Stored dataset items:
┌──
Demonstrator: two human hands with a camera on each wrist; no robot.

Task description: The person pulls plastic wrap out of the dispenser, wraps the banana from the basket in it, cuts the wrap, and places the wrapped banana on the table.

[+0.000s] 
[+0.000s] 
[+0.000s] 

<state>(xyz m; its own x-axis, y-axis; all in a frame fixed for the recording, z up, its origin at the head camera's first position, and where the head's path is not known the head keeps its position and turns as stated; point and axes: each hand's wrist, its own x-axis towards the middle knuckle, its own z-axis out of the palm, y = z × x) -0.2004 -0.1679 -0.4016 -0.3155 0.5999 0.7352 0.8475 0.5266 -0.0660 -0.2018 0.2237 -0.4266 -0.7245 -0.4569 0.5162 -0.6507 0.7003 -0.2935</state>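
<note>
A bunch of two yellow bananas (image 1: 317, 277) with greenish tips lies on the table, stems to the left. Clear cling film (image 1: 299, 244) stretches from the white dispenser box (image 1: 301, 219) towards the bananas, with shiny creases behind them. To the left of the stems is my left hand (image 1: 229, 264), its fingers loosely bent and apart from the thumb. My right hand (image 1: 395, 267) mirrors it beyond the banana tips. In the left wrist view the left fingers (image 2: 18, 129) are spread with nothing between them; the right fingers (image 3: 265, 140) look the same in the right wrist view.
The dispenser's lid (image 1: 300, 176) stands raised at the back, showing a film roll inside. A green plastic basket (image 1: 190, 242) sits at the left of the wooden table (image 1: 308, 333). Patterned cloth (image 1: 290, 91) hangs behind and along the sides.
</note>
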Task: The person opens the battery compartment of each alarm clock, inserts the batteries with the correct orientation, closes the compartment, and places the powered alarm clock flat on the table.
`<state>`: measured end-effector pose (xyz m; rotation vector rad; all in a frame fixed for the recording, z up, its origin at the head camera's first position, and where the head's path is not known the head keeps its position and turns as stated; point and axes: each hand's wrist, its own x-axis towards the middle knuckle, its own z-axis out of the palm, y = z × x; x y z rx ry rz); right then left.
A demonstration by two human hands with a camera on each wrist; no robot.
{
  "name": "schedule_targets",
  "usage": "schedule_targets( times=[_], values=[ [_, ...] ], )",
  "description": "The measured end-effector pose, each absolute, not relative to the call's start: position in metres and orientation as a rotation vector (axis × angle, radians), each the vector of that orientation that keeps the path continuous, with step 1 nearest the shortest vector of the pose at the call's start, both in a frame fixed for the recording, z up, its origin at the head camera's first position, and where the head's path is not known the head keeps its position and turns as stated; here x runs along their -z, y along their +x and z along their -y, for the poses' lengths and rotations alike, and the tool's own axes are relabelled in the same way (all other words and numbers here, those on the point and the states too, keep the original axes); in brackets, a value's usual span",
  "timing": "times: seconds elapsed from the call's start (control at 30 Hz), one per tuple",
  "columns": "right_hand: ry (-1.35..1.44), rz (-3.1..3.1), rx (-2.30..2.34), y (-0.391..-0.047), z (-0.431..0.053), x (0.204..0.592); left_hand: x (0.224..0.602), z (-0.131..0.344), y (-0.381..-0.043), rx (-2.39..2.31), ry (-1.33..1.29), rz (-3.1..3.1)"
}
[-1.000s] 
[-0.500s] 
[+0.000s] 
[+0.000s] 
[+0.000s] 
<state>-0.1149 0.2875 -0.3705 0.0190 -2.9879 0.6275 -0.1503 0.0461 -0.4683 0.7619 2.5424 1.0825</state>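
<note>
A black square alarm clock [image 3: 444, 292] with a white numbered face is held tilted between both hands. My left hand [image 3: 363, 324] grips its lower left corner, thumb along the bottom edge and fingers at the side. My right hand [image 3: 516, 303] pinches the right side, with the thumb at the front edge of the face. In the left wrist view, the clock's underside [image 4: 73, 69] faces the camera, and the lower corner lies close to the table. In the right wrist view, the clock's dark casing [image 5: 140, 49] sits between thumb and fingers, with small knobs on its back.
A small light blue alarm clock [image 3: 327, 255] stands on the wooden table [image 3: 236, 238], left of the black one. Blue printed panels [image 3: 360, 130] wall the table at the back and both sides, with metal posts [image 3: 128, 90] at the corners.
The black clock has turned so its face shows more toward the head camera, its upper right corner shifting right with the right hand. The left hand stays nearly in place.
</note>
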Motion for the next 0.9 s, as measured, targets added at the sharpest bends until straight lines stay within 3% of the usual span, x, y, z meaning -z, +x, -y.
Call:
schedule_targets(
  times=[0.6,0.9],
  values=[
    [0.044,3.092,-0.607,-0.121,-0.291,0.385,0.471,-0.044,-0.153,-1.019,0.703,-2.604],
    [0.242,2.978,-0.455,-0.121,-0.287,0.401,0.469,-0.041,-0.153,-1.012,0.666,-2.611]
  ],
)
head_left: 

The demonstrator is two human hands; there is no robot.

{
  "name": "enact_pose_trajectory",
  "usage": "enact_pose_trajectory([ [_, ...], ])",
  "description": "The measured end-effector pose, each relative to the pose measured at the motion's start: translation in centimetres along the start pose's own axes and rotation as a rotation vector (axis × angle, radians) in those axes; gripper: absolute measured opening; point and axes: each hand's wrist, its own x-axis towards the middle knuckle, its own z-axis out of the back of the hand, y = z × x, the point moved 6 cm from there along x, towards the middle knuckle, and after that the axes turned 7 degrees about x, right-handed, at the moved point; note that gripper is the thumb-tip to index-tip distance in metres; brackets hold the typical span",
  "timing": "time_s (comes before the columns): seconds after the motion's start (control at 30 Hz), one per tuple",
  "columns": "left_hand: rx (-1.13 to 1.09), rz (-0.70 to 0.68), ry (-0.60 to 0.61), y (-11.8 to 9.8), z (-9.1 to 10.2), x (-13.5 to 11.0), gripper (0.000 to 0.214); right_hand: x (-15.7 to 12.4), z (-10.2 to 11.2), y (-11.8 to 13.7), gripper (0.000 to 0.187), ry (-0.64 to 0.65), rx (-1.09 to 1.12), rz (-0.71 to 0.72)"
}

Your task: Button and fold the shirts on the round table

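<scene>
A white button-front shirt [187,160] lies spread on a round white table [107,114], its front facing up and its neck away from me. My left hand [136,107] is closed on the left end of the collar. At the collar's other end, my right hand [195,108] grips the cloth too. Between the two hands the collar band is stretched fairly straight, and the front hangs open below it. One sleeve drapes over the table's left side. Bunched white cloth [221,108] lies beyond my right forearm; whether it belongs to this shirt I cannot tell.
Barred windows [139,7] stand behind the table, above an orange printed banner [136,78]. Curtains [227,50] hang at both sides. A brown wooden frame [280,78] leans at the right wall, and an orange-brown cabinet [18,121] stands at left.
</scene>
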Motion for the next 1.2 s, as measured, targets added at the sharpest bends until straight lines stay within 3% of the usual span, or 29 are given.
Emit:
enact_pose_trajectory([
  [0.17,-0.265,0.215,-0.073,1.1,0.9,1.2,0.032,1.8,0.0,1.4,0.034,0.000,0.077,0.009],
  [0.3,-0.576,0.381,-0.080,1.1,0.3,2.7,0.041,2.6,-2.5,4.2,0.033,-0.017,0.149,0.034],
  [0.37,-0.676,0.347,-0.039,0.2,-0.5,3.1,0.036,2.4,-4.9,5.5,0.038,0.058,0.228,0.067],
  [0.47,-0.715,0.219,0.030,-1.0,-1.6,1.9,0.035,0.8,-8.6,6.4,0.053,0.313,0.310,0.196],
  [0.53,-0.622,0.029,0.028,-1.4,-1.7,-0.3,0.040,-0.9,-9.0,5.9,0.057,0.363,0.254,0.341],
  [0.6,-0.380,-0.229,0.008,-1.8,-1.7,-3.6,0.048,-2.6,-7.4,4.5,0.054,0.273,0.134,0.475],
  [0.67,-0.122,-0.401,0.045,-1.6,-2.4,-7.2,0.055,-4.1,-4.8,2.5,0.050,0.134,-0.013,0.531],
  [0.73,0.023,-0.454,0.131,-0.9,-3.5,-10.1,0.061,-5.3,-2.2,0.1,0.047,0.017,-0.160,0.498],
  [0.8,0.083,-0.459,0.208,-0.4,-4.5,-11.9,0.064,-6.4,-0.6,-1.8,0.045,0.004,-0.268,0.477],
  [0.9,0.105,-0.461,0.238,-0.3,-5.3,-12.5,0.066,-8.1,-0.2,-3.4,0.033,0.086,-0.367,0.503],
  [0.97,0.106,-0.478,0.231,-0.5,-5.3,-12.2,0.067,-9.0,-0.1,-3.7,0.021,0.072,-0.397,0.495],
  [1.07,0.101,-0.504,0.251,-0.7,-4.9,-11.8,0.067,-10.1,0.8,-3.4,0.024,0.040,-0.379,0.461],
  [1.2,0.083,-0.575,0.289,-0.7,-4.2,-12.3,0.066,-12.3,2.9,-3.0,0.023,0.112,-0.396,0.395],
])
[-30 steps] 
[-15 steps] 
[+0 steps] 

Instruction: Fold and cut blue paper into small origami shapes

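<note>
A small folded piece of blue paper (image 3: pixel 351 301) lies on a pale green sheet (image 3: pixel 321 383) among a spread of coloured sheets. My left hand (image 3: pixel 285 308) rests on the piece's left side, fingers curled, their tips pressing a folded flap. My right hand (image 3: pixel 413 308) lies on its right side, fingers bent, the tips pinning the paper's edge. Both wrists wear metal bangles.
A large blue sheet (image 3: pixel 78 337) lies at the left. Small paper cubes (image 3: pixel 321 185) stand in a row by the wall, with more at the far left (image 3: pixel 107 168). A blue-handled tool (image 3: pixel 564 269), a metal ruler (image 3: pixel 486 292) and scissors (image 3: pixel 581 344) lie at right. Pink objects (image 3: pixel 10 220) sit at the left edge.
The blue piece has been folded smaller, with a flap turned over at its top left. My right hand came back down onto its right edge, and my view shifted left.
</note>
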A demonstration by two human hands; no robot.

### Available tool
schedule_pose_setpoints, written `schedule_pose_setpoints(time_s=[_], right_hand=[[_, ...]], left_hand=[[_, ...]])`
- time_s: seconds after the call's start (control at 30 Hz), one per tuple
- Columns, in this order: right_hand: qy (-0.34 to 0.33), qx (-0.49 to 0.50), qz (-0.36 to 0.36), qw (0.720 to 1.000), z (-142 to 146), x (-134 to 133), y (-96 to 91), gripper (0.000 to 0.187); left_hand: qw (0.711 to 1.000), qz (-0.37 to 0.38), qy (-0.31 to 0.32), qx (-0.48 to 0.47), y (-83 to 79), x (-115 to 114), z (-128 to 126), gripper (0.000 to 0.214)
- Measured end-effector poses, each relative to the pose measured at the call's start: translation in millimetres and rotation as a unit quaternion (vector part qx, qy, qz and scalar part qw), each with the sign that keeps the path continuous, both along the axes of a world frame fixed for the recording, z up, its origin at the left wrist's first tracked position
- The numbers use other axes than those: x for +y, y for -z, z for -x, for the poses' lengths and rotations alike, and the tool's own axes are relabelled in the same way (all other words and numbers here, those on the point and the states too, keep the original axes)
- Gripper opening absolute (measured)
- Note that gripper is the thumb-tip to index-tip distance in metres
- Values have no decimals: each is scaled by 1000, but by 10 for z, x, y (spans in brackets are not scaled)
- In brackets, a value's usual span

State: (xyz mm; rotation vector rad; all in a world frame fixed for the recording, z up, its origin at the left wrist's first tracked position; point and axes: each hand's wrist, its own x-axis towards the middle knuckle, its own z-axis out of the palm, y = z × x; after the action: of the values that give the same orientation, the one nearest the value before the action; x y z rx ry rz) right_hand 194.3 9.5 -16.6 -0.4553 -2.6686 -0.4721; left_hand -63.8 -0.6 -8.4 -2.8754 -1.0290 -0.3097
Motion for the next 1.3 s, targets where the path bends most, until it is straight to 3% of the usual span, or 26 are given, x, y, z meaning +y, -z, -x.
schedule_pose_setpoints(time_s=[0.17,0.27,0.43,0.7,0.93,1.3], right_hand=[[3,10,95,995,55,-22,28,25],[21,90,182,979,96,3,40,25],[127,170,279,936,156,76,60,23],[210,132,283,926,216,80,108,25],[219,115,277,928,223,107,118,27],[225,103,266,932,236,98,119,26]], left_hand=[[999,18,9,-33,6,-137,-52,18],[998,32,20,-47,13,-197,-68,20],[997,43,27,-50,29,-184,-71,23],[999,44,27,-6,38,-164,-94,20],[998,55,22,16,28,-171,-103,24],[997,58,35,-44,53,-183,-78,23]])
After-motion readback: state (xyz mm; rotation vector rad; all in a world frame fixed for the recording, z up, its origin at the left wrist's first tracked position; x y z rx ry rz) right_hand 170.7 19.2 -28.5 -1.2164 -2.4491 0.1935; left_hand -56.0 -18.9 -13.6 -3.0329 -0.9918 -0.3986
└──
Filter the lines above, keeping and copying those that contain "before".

RESULT BELOW:
  "timing": "time_s (comes before the columns): seconds after the motion's start (control at 30 Hz), one per tuple",
State: (xyz mm; rotation vector rad; all in a world frame fixed for the recording, z up, its origin at the left wrist's first tracked position; point and axes: each hand's wrist, its own x-axis towards the middle knuckle, its own z-axis out of the palm, y = z × x; after the action: of the values that give the same orientation, the one nearest the value before the action; x y z rx ry rz) right_hand 194.3 9.5 -16.6 -0.4553 -2.6686 -0.4721; left_hand -63.8 -0.6 -8.4 -2.8754 -1.0290 -0.3097

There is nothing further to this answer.